Talking/writing about these things helps though

Is it some sort of the therapy for the mind? I mean we feel much relaxed when we do this. Like writing about our own bad actions and the wrong actions leads to some of the really peaceful state afterwards. I can't say this works for all but kind of helps to most.

I actually feel that yhe way you share what you are going through with us will help you to focus on thinking about the solutions and people can even profer some solutions to you
At the same time, people get better when telling others what they are going through

Well, I have a diary. When I am too overcharged with anxiety due a discussion I write it down because I have noticed, being anxious and doing things while being anxious tend to make human stuff a little worse. So it helps me vent the excess so we can talk calmly and even lovingly about issues in search for a solution instead of someone to blame.
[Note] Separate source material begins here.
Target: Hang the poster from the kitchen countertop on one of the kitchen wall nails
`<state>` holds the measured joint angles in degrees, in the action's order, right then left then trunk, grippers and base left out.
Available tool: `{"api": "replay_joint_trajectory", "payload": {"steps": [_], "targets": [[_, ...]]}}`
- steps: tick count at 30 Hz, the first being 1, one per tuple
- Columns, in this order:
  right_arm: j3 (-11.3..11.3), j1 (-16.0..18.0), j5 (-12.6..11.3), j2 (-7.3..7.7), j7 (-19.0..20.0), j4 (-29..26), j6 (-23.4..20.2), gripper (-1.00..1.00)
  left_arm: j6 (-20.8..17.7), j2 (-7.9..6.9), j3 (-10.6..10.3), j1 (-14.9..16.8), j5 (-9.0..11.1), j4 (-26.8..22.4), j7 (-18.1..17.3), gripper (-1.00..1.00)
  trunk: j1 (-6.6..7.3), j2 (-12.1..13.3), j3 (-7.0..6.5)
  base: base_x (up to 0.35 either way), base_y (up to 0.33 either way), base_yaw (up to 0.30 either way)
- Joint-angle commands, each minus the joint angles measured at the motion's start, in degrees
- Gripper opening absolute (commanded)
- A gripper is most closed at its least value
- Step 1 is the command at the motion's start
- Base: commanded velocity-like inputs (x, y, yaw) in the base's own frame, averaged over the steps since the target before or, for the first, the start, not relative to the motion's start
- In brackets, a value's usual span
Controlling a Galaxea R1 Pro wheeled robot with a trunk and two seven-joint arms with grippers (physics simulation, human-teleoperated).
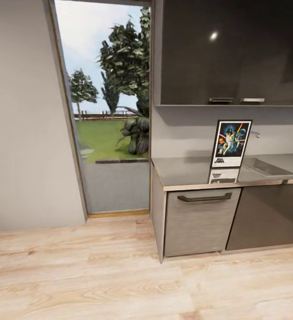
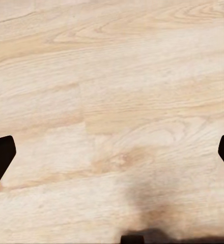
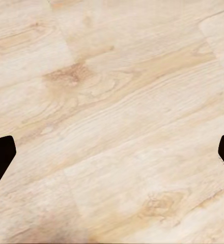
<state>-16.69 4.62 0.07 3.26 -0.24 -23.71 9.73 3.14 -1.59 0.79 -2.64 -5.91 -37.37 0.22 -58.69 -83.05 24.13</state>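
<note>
Both end effectors spread over floor; poster (image 1: 231, 143) upright on countertop (image 1: 186, 171).

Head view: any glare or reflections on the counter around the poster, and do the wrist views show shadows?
Head view: the glossy countertop mirrors the poster just in front of it; a bright light spot sits on the dark upper cabinet. Left wrist view: a soft dark shadow falls on the wooden floor. Right wrist view: evenly lit, no distinct shadow.

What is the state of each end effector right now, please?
Left end effector: open, fingertips wide apart, holding nothing, above the wooden floor.
Right end effector: open, holding nothing, also above floor.
</note>
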Motion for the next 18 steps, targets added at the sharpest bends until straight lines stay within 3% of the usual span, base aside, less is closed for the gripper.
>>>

Dealing with stroke can be very hard, have seen thousands of peoples even close family members suffering from it, and i must say, its really some deadly disease. With a couple of positive thoughts and faith am sure you're fill whole again

Better... not worse in most cases I bet.

Like a Snow Flake no two strokes are alike.??

I guess that is an accurate way of describing it? Not really funny but true.

I hope it is just noise. We do not need anything troubling happening.